## Task instructions
Look below for the line containing "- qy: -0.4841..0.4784" and the line containing "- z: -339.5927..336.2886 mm"; repeat exactly those two lines and all lines between them, and nothing else.

(Data entries)
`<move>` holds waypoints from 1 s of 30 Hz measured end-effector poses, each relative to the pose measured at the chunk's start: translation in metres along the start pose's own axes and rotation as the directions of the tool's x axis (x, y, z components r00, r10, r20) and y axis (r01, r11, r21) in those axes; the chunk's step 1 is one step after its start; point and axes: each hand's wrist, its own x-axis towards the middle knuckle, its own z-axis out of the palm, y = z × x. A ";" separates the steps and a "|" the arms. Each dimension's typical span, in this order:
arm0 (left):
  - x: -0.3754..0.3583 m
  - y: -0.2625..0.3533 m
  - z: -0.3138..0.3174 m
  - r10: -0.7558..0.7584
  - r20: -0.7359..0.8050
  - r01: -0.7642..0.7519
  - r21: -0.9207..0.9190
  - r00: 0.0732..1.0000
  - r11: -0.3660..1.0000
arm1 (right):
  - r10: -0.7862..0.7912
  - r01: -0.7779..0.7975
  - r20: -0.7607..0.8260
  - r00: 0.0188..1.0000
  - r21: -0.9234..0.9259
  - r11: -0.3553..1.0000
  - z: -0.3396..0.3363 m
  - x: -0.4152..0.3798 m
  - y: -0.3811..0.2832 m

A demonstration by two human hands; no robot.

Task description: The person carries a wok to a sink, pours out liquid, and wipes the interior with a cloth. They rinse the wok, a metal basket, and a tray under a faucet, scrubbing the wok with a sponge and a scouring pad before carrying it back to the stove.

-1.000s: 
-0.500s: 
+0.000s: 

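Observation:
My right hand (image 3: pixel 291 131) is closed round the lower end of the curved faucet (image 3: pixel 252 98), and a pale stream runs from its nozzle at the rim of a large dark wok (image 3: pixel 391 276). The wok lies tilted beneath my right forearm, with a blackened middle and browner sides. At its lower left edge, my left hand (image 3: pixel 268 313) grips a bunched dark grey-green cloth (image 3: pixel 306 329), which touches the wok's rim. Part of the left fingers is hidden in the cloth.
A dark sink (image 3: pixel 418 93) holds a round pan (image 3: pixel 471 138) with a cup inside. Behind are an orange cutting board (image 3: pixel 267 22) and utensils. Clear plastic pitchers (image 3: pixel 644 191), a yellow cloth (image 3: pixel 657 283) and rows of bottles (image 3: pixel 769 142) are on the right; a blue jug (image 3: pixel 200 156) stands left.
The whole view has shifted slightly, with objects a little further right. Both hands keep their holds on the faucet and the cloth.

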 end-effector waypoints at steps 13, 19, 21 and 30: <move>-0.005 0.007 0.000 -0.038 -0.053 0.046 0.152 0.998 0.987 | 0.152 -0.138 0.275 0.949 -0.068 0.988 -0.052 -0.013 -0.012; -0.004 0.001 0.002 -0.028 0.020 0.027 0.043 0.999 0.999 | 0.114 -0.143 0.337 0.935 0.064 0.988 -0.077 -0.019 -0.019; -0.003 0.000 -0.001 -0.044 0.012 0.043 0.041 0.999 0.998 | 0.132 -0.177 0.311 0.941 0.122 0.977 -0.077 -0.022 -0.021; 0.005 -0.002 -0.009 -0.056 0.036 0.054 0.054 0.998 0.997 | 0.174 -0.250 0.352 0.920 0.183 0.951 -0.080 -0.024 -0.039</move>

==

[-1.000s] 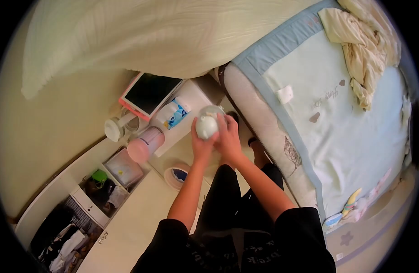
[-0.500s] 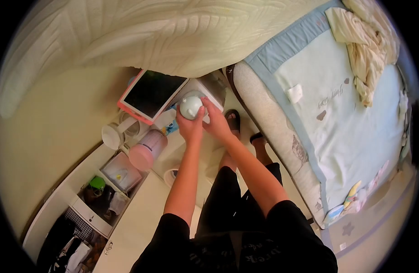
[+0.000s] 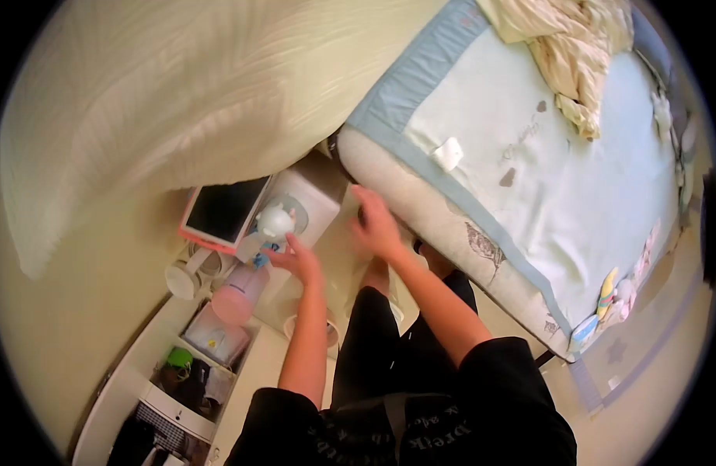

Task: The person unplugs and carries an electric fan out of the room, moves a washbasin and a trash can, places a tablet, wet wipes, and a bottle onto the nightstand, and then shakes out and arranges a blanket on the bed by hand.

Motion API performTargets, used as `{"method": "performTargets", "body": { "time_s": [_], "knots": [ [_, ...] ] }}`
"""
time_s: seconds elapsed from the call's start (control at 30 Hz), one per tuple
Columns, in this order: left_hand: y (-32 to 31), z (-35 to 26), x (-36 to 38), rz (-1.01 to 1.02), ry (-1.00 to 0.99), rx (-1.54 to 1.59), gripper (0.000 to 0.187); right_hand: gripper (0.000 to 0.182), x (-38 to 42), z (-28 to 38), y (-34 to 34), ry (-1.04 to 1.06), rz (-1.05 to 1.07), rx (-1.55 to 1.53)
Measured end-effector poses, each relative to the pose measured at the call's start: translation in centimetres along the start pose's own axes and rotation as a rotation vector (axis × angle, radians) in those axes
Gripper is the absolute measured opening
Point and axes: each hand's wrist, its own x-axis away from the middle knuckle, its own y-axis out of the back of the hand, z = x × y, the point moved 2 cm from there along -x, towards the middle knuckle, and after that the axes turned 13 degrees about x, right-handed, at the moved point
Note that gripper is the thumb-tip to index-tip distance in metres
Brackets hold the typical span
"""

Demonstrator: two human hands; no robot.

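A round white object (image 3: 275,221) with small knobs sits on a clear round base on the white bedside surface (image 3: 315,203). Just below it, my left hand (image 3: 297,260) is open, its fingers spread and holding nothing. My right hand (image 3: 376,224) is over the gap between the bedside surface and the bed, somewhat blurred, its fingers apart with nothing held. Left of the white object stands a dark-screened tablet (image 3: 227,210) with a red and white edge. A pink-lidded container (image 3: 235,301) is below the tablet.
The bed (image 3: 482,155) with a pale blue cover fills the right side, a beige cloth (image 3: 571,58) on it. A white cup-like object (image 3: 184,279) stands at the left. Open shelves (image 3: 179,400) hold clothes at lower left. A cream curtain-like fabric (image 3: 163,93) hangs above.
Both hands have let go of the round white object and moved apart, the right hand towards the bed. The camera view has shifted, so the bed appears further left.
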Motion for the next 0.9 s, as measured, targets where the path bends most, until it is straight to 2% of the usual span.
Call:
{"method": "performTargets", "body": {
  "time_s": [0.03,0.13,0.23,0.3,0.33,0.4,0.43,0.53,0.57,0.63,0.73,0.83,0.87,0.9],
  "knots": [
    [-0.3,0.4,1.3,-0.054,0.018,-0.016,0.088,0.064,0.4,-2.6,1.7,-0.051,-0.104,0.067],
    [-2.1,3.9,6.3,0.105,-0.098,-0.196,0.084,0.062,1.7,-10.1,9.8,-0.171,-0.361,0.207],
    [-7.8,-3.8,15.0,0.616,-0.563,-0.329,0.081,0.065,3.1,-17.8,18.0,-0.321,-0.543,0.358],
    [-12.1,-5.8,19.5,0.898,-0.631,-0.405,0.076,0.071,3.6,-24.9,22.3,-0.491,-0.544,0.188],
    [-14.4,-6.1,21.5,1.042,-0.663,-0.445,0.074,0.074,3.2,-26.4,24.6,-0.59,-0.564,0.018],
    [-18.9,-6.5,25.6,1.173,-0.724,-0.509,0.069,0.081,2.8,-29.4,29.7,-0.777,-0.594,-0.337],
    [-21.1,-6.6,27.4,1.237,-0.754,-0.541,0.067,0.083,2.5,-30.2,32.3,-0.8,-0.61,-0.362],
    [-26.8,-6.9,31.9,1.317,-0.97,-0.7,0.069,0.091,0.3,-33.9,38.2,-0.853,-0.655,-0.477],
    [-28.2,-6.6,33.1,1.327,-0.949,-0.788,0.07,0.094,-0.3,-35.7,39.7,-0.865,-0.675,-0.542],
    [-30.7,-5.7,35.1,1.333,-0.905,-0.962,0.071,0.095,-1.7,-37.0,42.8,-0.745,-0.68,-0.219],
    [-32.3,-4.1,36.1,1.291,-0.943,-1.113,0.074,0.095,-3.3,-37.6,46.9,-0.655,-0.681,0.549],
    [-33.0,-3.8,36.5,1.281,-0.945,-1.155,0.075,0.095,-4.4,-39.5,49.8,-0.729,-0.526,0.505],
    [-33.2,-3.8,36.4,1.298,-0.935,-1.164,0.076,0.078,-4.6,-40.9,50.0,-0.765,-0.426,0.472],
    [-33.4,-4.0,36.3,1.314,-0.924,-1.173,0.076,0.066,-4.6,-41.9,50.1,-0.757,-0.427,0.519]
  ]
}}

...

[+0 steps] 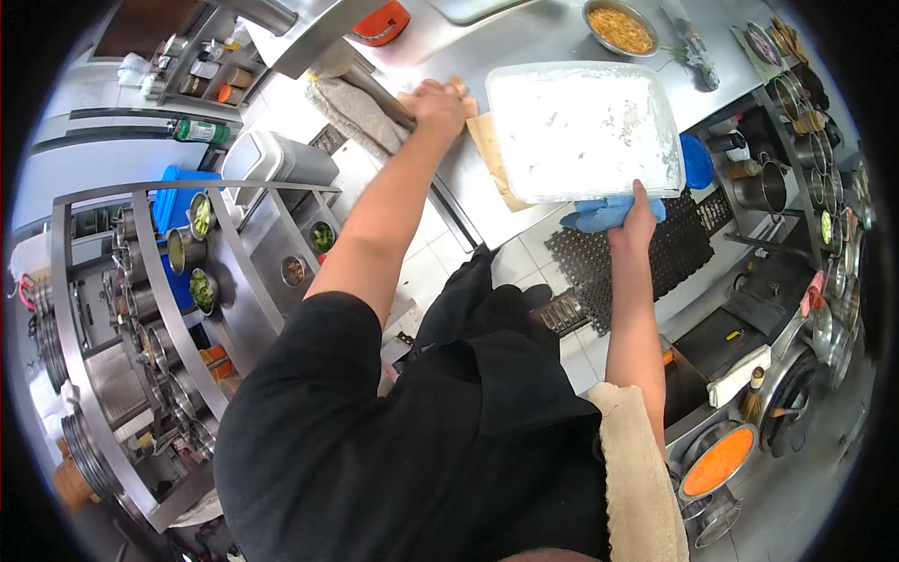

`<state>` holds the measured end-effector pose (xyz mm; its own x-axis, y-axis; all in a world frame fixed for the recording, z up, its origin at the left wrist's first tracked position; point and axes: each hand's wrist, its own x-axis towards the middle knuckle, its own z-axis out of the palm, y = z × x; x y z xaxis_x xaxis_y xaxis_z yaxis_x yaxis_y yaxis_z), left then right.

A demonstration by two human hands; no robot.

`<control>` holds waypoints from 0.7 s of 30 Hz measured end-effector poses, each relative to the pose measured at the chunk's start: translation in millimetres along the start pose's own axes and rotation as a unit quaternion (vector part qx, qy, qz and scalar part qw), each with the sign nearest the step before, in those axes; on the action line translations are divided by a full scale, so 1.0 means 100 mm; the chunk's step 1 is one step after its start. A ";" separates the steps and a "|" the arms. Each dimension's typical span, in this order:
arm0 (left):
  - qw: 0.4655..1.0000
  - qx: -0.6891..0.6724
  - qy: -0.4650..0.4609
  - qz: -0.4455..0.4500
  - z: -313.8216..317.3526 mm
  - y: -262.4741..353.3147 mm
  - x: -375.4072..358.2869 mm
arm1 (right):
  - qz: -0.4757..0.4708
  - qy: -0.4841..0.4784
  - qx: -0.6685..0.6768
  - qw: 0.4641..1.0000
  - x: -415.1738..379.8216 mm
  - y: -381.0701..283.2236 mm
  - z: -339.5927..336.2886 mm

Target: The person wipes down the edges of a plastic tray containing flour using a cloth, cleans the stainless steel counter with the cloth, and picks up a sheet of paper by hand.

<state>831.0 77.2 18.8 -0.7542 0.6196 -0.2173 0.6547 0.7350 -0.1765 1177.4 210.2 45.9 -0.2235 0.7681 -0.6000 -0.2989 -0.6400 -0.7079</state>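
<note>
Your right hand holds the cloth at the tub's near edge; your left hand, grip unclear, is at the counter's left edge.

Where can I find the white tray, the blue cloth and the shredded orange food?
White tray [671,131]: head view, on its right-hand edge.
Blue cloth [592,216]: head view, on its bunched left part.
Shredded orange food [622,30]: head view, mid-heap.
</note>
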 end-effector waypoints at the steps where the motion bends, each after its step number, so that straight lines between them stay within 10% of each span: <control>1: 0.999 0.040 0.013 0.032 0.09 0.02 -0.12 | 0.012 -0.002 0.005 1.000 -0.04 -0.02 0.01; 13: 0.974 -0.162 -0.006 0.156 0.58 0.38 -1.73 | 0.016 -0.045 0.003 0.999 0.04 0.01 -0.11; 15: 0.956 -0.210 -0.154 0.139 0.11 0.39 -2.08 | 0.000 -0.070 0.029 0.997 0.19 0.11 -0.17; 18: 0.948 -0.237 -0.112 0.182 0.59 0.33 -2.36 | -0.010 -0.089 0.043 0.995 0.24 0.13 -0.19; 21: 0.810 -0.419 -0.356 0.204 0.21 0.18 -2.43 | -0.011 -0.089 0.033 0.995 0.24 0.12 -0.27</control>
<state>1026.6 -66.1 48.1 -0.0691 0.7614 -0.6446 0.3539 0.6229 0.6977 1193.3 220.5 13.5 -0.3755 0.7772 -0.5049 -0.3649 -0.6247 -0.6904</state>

## Solution
  - qy: -0.4841..0.4784
  - qx: -0.6685..0.6768
  - qw: 0.4641..1.0000
  - x: -415.1738..379.8216 mm
  - y: -381.0701..283.2236 mm
  - z: -339.5927..336.2886 mm

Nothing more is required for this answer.